Wastewater treatment faces significant global challenges, and artificial intelligence (AI) is emerging as a transformative solution. The integration of AI, machine learning (ML), and Internet of Things (IoT) technology is improving water quality prediction and optimizing treatment processes, making these systems more efficient and sustainable.
Current Issues
Access to quality water remains a global challenge. Despite technological advancements, there is still a lack of adequate metrics to evaluate water quality. Activities such as aquaculture have increased nutrient loads, especially nitrogen and phosphorus, deteriorating water quality. These conditions demand the development of advanced and sustainable technologies for effluent treatment (iAgua).

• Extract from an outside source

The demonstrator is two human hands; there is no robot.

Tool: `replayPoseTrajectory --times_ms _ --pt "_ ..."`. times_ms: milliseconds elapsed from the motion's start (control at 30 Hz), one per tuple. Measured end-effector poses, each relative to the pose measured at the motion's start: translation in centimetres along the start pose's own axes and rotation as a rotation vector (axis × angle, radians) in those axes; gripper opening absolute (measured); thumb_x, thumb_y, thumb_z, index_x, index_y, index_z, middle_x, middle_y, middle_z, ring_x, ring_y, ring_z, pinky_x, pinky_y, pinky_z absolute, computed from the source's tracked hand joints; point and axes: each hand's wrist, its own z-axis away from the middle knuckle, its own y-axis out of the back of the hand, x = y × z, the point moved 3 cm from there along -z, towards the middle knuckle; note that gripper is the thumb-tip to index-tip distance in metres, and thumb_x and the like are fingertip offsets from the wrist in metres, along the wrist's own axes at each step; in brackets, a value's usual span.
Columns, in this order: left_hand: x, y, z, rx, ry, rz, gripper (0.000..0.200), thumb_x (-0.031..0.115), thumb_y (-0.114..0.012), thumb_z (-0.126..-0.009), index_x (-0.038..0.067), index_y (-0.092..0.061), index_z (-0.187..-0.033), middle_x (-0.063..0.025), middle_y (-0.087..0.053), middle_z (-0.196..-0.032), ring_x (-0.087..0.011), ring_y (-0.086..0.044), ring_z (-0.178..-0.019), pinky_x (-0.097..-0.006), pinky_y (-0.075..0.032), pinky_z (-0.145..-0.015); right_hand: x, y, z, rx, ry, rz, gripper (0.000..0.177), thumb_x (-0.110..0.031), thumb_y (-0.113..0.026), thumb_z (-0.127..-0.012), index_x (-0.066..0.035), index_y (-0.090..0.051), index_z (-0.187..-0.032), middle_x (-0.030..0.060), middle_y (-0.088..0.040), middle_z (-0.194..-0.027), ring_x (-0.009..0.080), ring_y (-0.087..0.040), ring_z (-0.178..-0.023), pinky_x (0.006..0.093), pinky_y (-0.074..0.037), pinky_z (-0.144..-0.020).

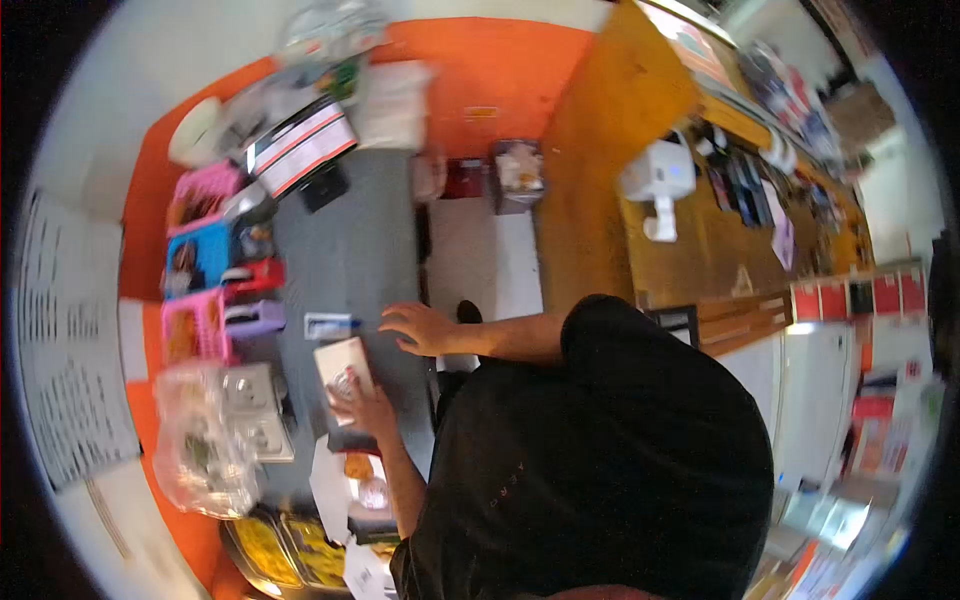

Moreover, climate change exacerbates these issues by altering precipitation patterns and increasing the frequency of extreme weather events, which can overwhelm existing water treatment infrastructure. This has led to a pressing need for resilient and adaptive treatment technologies that can handle varying water quality and quantity (iAgua) (Portal Minero).

Solutions with AI and ML
Fortunately, AI and ML technologies are revolutionizing wastewater treatment in several ways. By utilizing large volumes of data, AI and ML algorithms can predict water quality and model treatment processes with greater accuracy. This allows for proactive and efficient water resource management.
For instance, AI systems can monitor real-time data from various sensors installed in water treatment plants, enabling operators to make informed decisions quickly. This can significantly reduce the time and cost associated with manual monitoring and intervention. Additionally, automating processes with AI and ML reduces human intervention, lowering operational costs and increasing precision and consistency in water treatment (iAgua).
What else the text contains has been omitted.